◆ **Work to complete**
How many of the lines below have the word "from" in them? The answer is that number and nothing more.

◆ **Dataset records**
§ §

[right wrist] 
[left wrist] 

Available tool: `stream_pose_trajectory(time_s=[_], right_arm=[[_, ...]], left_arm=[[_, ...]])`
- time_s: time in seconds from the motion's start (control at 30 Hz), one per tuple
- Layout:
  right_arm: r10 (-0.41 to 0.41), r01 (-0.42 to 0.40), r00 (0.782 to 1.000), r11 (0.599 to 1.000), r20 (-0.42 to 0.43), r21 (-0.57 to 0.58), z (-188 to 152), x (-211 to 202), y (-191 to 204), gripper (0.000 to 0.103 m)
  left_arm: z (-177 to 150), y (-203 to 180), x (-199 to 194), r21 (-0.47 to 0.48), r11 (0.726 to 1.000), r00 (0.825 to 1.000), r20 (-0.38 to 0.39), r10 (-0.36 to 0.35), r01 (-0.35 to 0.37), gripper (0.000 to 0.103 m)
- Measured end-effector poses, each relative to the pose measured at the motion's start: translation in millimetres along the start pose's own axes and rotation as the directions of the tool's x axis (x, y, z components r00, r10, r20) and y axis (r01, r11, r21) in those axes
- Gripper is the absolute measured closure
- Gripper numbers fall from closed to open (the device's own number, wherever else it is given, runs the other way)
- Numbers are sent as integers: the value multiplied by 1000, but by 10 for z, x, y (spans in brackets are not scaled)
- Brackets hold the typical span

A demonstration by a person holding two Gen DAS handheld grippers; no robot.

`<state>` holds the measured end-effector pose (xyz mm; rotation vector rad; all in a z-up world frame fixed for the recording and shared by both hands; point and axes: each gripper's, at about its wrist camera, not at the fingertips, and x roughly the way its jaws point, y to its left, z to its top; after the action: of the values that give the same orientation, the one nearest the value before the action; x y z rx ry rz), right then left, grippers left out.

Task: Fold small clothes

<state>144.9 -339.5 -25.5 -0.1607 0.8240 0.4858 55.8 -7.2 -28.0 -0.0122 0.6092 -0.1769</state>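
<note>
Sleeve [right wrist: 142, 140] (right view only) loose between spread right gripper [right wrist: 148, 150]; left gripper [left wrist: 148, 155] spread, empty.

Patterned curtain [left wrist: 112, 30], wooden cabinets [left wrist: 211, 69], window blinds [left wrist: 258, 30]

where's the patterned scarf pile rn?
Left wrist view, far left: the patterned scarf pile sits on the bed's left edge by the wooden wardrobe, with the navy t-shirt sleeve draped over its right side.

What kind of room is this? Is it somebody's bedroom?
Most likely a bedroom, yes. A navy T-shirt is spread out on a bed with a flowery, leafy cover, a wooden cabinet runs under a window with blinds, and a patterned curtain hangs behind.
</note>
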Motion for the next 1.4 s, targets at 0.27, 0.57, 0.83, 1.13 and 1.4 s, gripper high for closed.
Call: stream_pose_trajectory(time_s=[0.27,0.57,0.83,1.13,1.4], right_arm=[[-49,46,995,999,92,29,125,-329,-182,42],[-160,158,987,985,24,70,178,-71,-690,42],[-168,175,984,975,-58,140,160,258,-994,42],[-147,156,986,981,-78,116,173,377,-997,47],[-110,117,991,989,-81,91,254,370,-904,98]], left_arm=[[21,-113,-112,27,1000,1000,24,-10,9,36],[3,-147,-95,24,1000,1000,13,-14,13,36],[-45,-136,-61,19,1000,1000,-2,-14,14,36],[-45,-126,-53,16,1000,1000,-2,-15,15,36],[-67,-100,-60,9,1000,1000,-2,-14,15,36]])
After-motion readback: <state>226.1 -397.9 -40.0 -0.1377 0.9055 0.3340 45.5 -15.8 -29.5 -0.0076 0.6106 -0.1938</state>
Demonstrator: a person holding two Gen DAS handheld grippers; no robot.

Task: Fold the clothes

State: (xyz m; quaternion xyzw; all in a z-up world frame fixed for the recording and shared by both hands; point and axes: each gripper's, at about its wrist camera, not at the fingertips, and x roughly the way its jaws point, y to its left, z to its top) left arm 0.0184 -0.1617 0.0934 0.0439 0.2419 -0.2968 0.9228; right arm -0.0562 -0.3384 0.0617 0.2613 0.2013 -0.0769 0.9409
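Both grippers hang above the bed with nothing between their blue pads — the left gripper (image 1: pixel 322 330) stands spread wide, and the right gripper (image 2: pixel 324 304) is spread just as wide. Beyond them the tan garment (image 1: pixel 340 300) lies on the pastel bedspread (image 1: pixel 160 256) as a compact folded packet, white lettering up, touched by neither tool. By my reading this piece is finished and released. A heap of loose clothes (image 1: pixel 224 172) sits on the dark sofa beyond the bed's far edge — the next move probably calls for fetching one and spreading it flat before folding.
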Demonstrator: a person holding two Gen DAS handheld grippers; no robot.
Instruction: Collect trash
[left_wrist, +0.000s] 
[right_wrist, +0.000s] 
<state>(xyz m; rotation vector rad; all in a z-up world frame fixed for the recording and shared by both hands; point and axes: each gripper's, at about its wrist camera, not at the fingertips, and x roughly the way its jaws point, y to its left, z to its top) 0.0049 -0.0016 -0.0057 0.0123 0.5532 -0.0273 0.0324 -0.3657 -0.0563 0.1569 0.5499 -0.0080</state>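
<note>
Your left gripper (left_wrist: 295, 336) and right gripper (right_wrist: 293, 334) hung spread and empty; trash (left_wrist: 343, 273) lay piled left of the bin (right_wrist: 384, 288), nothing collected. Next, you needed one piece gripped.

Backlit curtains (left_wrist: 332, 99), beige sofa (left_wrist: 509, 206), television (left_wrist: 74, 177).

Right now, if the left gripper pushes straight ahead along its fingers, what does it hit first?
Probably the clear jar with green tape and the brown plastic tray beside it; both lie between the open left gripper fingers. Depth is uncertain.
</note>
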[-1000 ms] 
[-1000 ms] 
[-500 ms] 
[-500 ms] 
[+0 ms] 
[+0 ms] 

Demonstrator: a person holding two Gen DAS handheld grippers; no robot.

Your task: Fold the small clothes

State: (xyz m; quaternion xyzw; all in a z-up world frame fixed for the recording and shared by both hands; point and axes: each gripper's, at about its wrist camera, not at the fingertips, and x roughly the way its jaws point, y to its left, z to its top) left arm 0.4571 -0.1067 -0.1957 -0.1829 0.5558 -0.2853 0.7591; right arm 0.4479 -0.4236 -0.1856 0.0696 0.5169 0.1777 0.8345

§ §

◆ **Task output**
2